== TASK STATEMENT ==
In the listing below, how many lines hold the string "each"? Reply with the number and nothing else.

== EXTRACTED MATERIAL ==
§
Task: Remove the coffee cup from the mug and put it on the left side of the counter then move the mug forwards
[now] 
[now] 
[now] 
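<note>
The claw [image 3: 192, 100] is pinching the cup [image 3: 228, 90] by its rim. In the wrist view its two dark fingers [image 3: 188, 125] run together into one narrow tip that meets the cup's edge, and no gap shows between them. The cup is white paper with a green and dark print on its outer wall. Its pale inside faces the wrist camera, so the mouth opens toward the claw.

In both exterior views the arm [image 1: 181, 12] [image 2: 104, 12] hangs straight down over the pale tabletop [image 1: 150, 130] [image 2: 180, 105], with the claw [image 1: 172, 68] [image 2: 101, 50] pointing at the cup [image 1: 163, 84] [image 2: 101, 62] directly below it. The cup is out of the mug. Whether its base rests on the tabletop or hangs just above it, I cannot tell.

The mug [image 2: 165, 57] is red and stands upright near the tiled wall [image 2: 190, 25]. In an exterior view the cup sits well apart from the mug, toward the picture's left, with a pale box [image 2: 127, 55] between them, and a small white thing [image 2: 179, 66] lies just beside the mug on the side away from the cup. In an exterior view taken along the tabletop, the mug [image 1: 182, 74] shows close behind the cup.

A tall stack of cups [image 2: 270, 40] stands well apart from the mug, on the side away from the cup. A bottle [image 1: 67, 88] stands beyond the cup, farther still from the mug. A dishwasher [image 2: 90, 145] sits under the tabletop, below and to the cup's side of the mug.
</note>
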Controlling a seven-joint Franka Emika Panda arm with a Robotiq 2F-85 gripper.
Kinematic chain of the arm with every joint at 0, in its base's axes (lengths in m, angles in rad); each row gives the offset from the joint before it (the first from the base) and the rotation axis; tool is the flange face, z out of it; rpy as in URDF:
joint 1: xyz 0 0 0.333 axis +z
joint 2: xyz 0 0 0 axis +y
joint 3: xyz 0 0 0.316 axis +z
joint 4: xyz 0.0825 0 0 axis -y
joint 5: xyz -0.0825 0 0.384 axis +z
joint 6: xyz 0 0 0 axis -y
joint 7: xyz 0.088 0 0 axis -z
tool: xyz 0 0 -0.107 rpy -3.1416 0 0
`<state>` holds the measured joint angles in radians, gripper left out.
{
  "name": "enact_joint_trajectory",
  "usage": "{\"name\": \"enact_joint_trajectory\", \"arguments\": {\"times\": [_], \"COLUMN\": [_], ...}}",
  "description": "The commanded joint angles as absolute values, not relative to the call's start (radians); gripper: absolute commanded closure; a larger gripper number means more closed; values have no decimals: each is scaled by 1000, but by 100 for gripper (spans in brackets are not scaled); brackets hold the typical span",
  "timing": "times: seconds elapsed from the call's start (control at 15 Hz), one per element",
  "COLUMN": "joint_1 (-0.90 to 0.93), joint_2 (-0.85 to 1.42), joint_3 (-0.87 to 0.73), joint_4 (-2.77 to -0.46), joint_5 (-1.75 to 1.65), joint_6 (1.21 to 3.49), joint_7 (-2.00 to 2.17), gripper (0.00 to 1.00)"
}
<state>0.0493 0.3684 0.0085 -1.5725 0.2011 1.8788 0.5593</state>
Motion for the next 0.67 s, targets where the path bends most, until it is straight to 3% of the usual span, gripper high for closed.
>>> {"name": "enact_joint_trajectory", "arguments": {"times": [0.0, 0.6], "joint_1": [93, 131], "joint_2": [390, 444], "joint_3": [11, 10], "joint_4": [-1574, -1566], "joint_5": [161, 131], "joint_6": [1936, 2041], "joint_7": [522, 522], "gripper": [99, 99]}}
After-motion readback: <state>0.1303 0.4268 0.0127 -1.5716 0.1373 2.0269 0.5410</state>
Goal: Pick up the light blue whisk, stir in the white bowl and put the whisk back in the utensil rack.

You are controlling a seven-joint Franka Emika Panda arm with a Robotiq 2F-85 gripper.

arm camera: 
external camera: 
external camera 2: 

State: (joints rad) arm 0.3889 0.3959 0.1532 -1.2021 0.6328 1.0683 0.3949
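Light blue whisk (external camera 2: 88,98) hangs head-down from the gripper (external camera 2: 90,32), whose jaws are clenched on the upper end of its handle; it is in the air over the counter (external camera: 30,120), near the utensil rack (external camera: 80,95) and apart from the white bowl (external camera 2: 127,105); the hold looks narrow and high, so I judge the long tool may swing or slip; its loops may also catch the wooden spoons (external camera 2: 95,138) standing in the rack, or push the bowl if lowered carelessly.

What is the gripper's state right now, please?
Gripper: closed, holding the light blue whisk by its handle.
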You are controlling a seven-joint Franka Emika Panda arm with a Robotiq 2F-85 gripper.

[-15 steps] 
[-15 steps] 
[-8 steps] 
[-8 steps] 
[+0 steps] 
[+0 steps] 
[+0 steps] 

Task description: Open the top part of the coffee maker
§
== TASK ANSWER ==
2